Emmanuel Macron: The boy who cried “wolf”

Emmanuel Macron, the 39 year old president of France who has been in office for a few months, declared yesterday that “our world has never been so divided.” At the end of the G-20 summit, Macron intoned: “Centrifugal forces have never been so powerful; our common goods have never been so threatened.”

I don’t know what Macron’s 64 year-old wife taught him when she was his high school teacher, but I hope it wasn’t History. Maybe Macron was off rehearsing Kundera’s “Jacques and his Master” the day they taught World War I, World War II, and the Cold War at his school.

Macron was elected president of France because the adult candidate, Francois Fillon, was caught up in a scandal not long before the first-round of the election. In the second round, Macron had the good fortune of facing an extremist opponent saddled with the baggage of her even more extremist father.

But Macron is now France’s president, and this job has long carried with it the duty to bloviate about world affairs and to hawk France’s most prized product — diplomacy.

It’s a matter of national pride. The French find it hard to accept that the U.S., as befits the world’s strongest power, dominates world diplomacy. So its leaders are always on the lookout for gaps in our diplomacy which they can attempt to fill. Traditionally, the French expect this behavior from their leaders, upstarts or not, though I wonder how relevant the model is today to the general population.

The main “gap” in U.S. diplomacy that Macron wants to exploit is our withdrawal from the Paris Accord. Presumably with this in mind, Macron announced that there would be another climate summit in Paris in December to mark the two-year anniversary of the climate accord. Exactly what will be accomplished at the anniversary gala is unclear, other than to allow Macron to pose as a consequential figure and take indirect (probably) shots at the U.S.

The French elites will eat it up. Whether the event will distract the wider French population from the country’s deep social and economic ailments is another matter.

Regardless, to pretend that America’s non-participation in a climate agreement, one that offers no realistic hope of combating climate change, marks an unprecedented threat to “our common goods” is preposterous. If Trump’s withdrawal from the Paris accord is a “centrifugal force,” that’s mainly because Macron and Angela Merkel find it in their interest to treat it as such.

Macron’s pronouncement notwithstanding, as a centrifugal force, the withdrawal quite doesn’t measure up to Fascism (as the French should know) or Communism.

Is there anything else that backs up Macron’s degree of supposed alarm? He can’t plausibly harp on Trump’s alleged indifference to NATO any longer. Trump said the magic Article 5 words during his Poland speech.

But this didn’t stop Macron from puffing:

I will not concede anything in the direction of those who are pushing against multilateralism. We need better coordination, more coordination. We need those organizations that were created out of the Second World War. Otherwise, we will be moving back toward narrow-minded nationalism.”

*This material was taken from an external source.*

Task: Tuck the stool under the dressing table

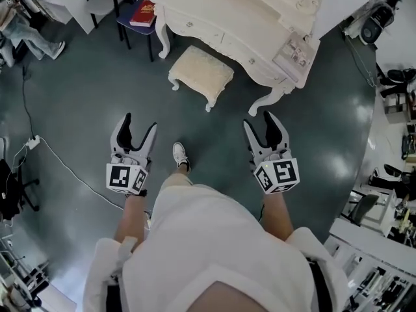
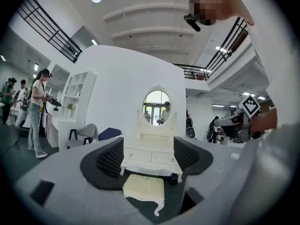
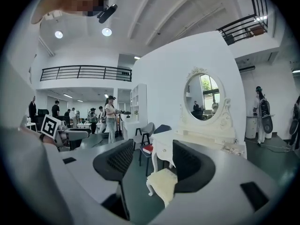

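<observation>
Both sets of jaws are wide open with nothing in them. My left hand-held gripper [image 1: 140, 122] and right hand-held gripper [image 1: 259, 119] are well short of the cream stool [image 1: 201, 74], which stands on the floor just in front of the dressing table [image 1: 247, 18]. It looks light-ish, with soft padding over a stiff frame, so I'd pinch the seat rail on both sides.

Dressing table [image 1: 234, 18]: far part running off the head view's top edge. Stool [image 3: 161, 182]: right side hiding behind a jaw of the right gripper [image 3: 152, 156]. Red book [image 1: 143, 13]: cover print reading too small.
</observation>
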Demonstrator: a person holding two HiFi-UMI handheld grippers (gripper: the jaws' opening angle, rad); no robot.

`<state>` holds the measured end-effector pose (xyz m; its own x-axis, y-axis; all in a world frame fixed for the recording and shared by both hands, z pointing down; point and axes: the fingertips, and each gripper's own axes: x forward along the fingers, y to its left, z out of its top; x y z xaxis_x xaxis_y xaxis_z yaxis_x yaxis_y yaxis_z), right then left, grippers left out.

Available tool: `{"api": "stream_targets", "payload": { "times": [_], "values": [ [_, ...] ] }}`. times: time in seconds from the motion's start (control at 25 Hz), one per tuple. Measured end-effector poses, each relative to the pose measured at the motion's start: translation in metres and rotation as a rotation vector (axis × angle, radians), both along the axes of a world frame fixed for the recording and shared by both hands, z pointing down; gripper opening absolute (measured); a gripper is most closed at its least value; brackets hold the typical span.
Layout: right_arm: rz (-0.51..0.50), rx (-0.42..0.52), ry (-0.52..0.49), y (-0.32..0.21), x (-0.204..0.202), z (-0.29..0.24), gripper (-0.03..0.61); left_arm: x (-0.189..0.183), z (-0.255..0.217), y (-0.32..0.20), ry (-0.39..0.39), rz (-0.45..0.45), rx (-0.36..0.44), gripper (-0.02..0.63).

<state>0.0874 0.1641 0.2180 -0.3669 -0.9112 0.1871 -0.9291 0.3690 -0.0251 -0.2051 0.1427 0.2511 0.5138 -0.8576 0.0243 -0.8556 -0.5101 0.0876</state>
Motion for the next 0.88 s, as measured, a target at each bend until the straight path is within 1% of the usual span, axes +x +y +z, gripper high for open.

Here, his quarrel is, or should be, with the citizens of European countries like Britain who are tired of being dictated to by elitists like Macron. What the young president of France doesn’t grasp is that the unwillingness of people like him to “concede anything” in this regard is the reason why the multilateral organizations he touts are failing.

It is the main cause of the “centrifugal” force Macron rails against.

Trump came to G-20 meeting disliked, if not hated, by the likes of Macron and Angela Merkel. He leaves disliked, if not hated, by them.

It wasn’t Trump’s goal to placate them — something he could only have accomplished by reversing course on the Paris agreement, coupled with a personality transplant. But from all that appears, Trump did nothing new to offend Western European sensibilities. He backed Article 5, criticized Russia, and reached some minor agreements about trade.

Trump said nice things about various leaders, calling Merkel “incredible.” He even praised World Bank leader, and former Dartmouth president, Jim Kim (I will be hard-pressed to forgive him for that).

If this sounds to you like a world divided as it never has been before, you must be a French politician.